## EXERCISE PROMPT
An exact retyping of all lines below is the answer; pictures do not belong in it.

----

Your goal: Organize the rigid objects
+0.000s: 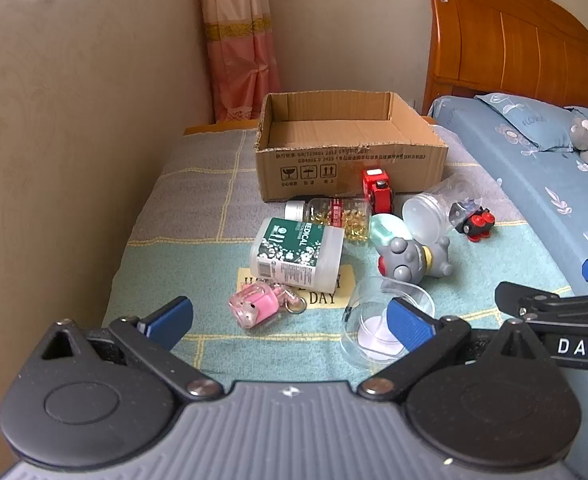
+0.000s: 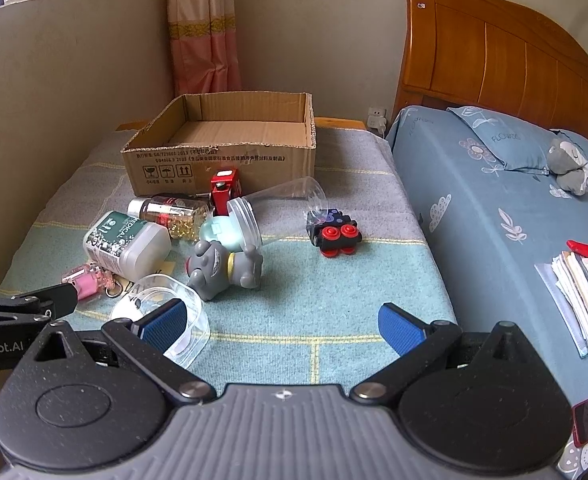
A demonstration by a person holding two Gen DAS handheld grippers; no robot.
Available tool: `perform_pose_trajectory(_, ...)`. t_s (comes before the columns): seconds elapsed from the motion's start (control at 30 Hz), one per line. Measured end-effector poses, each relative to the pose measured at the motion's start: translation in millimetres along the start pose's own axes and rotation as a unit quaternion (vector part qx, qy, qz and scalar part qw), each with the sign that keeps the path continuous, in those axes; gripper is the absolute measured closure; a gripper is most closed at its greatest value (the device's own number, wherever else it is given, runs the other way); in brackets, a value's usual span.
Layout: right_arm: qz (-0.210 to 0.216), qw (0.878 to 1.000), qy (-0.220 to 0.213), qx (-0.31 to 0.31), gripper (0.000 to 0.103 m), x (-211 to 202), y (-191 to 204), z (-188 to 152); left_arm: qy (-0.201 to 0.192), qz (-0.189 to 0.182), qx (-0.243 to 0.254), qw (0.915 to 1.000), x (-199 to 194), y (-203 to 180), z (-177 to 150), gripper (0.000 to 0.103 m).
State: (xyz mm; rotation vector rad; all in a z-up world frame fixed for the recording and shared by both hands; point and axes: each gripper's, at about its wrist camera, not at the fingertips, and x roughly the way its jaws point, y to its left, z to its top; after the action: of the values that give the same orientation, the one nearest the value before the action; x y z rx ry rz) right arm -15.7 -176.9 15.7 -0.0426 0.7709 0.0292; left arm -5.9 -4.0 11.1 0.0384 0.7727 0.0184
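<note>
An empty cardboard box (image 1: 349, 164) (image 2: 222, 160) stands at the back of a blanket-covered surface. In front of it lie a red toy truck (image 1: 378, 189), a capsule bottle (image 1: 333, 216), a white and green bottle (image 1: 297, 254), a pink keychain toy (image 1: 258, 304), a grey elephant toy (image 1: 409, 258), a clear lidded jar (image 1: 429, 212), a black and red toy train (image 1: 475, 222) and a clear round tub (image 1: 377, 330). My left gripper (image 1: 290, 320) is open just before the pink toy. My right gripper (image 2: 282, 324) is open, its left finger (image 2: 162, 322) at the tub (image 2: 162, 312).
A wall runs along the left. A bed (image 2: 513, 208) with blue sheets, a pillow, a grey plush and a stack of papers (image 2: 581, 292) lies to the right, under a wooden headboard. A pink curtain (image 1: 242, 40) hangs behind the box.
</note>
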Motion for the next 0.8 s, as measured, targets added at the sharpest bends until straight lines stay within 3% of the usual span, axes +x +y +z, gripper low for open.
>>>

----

## SOLUTION FOR THIS PROBLEM
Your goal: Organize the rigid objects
+0.000s: 
+0.000s: 
A demonstration by a person holding two Gen DAS handheld grippers; no robot.
Available tool: `perform_pose_trajectory(_, ...)`. t_s (comes before the columns): seconds elapsed from the motion's start (control at 30 Hz), one per line. Measured end-effector poses, each relative to the pose measured at the motion's start: translation in millimetres along the start pose's own axes and rotation as a unit quaternion (vector part qx, qy, qz and scalar part qw), each with the sign that keeps the path continuous, in those axes; gripper is the absolute measured closure; a gripper is most closed at its greatest value (the device's own number, wherever else it is given, runs the other way); in brackets, a value's usual span.
Layout: right_arm: qz (-0.210 to 0.216), qw (0.878 to 1.000), qy (-0.220 to 0.213), qx (-0.31 to 0.31), gripper (0.000 to 0.103 m), x (-211 to 202), y (-191 to 204), z (-188 to 152); left_arm: qy (-0.201 to 0.192), qz (-0.189 to 0.182), qx (-0.243 to 0.254), qw (0.915 to 1.000), x (-199 to 194), y (-203 to 180), z (-177 to 150), gripper (0.000 to 0.103 m).
State: (xyz mm; rotation vector rad; all in a z-up world frame fixed for the recording and shared by both hands; point and axes: each gripper's, at about its wrist camera, not at the fingertips, and x roughly the way its jaws point, y to its left, z to its top; after the action: of the values that give the same orientation, the one nearest the value before the action; x y z rx ry rz) right arm -15.7 -176.9 15.7 -0.0426 0.7709 0.0292; left arm -5.9 -4.0 11.1 0.0384 0.7727 0.0184
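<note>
An empty cardboard box (image 1: 349, 164) (image 2: 222, 160) stands at the back of a blanket-covered surface. In front of it lie a red toy truck (image 1: 378, 189), a capsule bottle (image 1: 333, 216), a white and green bottle (image 1: 297, 254), a pink keychain toy (image 1: 258, 304), a grey elephant toy (image 1: 409, 258), a clear lidded jar (image 1: 429, 212), a black and red toy train (image 1: 475, 222) and a clear round tub (image 1: 377, 330). My left gripper (image 1: 290, 320) is open just before the pink toy. My right gripper (image 2: 282, 324) is open, its left finger (image 2: 162, 322) at the tub (image 2: 162, 312).
A wall runs along the left. A bed (image 2: 513, 208) with blue sheets, a pillow, a grey plush and a stack of papers (image 2: 581, 292) lies to the right, under a wooden headboard. A pink curtain (image 1: 242, 40) hangs behind the box.
</note>
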Motion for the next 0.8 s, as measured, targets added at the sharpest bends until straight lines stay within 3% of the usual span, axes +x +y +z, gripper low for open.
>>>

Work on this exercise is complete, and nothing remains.